Your instructions:
The lines wanted run from the first one below through the one with "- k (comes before". Return them exactly.

Input data:
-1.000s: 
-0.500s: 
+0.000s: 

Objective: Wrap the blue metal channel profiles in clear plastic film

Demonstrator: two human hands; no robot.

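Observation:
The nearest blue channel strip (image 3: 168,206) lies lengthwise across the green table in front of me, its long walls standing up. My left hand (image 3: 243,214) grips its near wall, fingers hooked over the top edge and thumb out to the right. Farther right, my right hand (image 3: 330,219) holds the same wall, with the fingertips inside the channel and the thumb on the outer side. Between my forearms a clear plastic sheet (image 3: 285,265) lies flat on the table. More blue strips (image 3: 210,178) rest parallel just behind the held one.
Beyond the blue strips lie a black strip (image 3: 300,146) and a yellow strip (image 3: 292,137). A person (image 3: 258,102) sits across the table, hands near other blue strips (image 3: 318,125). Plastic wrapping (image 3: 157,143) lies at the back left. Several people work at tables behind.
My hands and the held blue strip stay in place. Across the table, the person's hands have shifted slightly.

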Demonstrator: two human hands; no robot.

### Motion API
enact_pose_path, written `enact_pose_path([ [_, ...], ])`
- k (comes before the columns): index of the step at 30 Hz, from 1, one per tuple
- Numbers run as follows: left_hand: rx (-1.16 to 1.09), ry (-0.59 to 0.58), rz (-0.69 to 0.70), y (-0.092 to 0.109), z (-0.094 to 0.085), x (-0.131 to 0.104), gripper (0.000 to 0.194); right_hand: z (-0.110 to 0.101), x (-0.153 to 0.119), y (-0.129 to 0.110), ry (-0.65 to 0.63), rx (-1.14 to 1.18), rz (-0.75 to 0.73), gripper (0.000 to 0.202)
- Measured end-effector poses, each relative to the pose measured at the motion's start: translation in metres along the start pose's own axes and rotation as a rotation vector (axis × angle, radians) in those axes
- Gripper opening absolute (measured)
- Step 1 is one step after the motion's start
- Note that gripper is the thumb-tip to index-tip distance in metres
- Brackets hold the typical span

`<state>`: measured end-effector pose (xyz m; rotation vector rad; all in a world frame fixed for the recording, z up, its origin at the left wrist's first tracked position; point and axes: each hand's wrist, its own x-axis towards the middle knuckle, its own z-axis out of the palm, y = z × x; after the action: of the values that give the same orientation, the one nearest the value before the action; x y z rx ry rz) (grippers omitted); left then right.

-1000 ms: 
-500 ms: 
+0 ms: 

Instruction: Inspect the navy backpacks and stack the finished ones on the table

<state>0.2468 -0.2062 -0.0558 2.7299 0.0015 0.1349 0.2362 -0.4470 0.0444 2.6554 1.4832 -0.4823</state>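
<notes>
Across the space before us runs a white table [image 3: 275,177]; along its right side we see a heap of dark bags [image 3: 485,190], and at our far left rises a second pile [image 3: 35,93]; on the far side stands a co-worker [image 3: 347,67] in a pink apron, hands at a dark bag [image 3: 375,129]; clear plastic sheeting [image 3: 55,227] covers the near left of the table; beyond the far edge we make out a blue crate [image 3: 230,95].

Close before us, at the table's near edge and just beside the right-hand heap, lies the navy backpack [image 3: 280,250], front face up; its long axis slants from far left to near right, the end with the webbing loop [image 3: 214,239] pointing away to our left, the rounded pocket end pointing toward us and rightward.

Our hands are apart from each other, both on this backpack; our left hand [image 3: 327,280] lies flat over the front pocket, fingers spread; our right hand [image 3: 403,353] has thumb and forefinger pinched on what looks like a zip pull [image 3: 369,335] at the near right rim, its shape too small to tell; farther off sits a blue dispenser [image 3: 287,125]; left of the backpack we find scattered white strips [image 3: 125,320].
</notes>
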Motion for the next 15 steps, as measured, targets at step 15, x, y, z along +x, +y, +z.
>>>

Response area:
-1.000s: 
-0.500s: 
+0.000s: 

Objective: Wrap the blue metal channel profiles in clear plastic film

Demonstrator: two human hands; no robot.

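Observation:
The nearest blue channel strip (image 3: 168,206) lies lengthwise across the green table in front of me, its long walls standing up. My left hand (image 3: 243,214) grips its near wall, fingers hooked over the top edge and thumb out to the right. Farther right, my right hand (image 3: 330,219) holds the same wall, with the fingertips inside the channel and the thumb on the outer side. Between my forearms a clear plastic sheet (image 3: 285,265) lies flat on the table. More blue strips (image 3: 210,178) rest parallel just behind the held one.
Beyond the blue strips lie a black strip (image 3: 300,146) and a yellow strip (image 3: 292,137). A person (image 3: 258,102) sits across the table, hands near other blue strips (image 3: 318,125). Plastic wrapping (image 3: 157,143) lies at the back left. Several people work at tables behind.
My hands and the held blue strip stay in place. Across the table, the person's hands have shifted slightly.
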
Demonstrator: two human hands; no robot.

### Motion API
enact_pose_path, written `enact_pose_path([ [_, ...], ])`
- k (comes before the columns): index of the step at 30 Hz, from 1, one per tuple

What has been written here completes the answer.